Accanto però ci sono i 50mila miliardi della cosiddetta 'finanza ombra', che non ha presa diretta sull’economia reale. Inutile confidare pertanto nei meccanismi di autoregolamentazione di un sistema autoreferenziale, una specie di mondo parallelo stile Matrix, dove i flussi di dati hanno perso aderenza con quanto è loro sotteso anche nel bel mezzo di uno choc pandemico. Proviamo invece a considerare chi abita quel sistema, i frequentatori in carne e ossa della matrice fuori controllo: è attraverso i trader che proprio qualcosa di invisibile – e per questo inquietante – come un virus potrebbe avere l’effetto collaterale di ridefinire una distanza diventata siderale.

Si tratta di un effetto collaterale soggettivo, in prima battuta, ma nulla vieta che possa alla lunga diventare sistemico. Molti operatori dei ' trading floor' vivevano fino a ieri in una dimensione parallela, solipsistica e alienante. Ora lavorano da casa, dove il coronavirus li ha confinati. Spesso immersi anche in relazioni fisiche mentre nuotano nel flusso di dati. La barba, forse, non è più rasata come da etichetta della City.
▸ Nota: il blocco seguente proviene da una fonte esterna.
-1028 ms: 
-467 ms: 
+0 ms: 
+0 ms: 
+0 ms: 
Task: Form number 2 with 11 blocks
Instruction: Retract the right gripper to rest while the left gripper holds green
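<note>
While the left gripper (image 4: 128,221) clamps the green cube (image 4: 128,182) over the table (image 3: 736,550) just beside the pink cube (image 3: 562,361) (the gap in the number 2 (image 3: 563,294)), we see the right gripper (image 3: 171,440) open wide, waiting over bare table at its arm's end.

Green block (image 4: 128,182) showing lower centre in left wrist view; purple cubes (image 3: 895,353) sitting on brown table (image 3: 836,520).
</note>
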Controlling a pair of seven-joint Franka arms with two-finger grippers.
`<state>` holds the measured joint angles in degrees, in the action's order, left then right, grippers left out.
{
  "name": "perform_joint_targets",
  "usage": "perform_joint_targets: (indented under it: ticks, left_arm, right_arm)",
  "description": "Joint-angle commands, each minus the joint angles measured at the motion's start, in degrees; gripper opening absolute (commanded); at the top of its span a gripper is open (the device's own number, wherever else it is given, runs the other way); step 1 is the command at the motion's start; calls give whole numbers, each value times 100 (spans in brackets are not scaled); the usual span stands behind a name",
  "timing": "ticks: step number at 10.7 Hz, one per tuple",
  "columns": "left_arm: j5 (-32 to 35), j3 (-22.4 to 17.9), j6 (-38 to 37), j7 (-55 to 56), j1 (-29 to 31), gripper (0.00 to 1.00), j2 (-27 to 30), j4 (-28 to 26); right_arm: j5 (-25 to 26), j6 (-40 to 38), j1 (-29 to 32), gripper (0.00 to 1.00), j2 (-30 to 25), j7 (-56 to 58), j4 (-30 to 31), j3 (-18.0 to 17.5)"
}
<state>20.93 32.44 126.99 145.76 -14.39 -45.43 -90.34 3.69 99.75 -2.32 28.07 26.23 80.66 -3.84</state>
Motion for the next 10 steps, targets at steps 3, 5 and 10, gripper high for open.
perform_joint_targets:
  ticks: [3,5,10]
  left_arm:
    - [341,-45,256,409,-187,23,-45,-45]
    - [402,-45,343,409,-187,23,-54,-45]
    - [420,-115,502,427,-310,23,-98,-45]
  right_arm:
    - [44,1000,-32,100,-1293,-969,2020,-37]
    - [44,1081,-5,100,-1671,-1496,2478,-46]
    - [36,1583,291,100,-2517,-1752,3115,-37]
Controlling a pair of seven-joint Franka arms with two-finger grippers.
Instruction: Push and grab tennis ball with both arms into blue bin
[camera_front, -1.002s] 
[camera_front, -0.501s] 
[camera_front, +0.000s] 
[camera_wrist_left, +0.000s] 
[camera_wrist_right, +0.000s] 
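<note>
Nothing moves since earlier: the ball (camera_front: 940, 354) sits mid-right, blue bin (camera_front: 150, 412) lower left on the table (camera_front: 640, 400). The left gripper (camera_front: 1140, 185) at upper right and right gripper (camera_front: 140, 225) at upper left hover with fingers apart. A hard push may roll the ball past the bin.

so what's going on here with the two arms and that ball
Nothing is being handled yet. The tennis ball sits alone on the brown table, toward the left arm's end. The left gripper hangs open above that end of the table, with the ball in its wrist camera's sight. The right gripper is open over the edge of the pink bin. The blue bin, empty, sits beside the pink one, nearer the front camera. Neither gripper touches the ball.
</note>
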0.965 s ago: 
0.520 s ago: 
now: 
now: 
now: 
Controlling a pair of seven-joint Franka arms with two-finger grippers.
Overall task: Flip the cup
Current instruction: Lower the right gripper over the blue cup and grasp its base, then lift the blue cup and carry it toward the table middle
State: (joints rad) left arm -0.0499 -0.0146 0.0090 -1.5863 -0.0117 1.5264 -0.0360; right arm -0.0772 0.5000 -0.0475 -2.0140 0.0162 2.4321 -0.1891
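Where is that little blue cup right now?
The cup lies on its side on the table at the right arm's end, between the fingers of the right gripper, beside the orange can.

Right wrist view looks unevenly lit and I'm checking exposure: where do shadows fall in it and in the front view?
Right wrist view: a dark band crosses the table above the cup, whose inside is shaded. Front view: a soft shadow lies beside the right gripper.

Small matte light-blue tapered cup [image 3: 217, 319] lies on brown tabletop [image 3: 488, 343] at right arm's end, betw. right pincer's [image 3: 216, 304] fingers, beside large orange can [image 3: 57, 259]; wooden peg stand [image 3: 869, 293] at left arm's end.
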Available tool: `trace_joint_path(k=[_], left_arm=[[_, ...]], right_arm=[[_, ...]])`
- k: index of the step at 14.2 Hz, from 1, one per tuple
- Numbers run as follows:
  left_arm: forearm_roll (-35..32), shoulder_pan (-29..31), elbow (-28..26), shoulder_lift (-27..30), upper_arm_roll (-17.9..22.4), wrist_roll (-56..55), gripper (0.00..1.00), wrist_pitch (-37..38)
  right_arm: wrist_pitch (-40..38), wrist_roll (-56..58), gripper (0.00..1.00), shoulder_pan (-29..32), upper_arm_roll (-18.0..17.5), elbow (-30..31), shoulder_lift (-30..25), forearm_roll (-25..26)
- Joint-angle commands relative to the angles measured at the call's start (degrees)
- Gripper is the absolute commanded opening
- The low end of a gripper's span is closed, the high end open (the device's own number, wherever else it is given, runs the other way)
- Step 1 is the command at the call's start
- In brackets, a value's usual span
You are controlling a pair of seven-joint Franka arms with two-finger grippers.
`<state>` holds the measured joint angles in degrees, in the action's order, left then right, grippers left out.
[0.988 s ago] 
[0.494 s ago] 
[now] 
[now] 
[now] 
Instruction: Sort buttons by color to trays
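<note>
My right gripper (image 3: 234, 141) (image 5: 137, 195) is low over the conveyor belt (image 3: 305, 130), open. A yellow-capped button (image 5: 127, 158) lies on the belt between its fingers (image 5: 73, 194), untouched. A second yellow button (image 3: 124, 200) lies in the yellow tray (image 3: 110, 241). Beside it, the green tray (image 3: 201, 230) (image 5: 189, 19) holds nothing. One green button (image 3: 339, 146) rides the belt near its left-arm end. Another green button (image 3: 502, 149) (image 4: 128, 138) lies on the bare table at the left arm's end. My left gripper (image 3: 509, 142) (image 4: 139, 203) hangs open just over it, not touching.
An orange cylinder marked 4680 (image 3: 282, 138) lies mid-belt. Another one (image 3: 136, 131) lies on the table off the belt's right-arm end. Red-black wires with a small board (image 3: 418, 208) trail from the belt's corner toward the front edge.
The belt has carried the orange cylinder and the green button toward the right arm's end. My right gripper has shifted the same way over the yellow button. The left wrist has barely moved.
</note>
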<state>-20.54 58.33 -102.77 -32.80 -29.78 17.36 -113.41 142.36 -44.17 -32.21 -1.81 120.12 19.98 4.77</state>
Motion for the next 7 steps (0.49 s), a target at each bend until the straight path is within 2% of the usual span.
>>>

Durante la videoconferenza sbucano i figli, alle prese con i compiti, magari per chiedere cosa diavolo sia una preposizione articolata. Nel reale parallelo della finanza irrompe cioè la realtà della vita quotidiana: sono la voce di un vicino oltre la parete o il rumore della lavatrice a 'rimettere l’uomo al centro'.

Capita in molte professioni, di questi tempi. Succede al terapeuta obbligato a ridefinire il setting nel rapporto a distanza con il paziente. O alla professoressa che offre allo sguardo dei suoi studenti la libreria di casa. Per l’uomo di finanza, tuttavia, la ridefinizione della distanza con le ombre della sua caverna potrebbe esser decisamente perturbante. Uno vendita allo scoperto (il famigerato short selling) finita male perché l’acqua bolle e bisogna buttare gli spaghetti non riuscirà certo a bucare da sola il velo di Maya della turbofinanza. Ma i piccoli gesti hanno una forza dirompente, notava Saramago nel suo Saggio sulla lucidità:

«Sono le piccole crepe nella vernice delle convenzioni, e non le rivoluzioni spettacolari, che, con lentezza, ripetizione e costanza, finiscono per far crollare il più solido degli edifici sociali». Il Covid-19 non spaventa dunque il Sistema finanziario, dotato di una carica virale forse maggiore. Può invece intimorire gli uomini che lo abitano: per qualche settimana i trader hanno di fronte, oltre al solito monitor, uno specchio in cui vedere meglio sé stessi. E prendere coscienza, regalo inatteso dell’isolamento, di quanto siano in realtà lontani da questo mondo.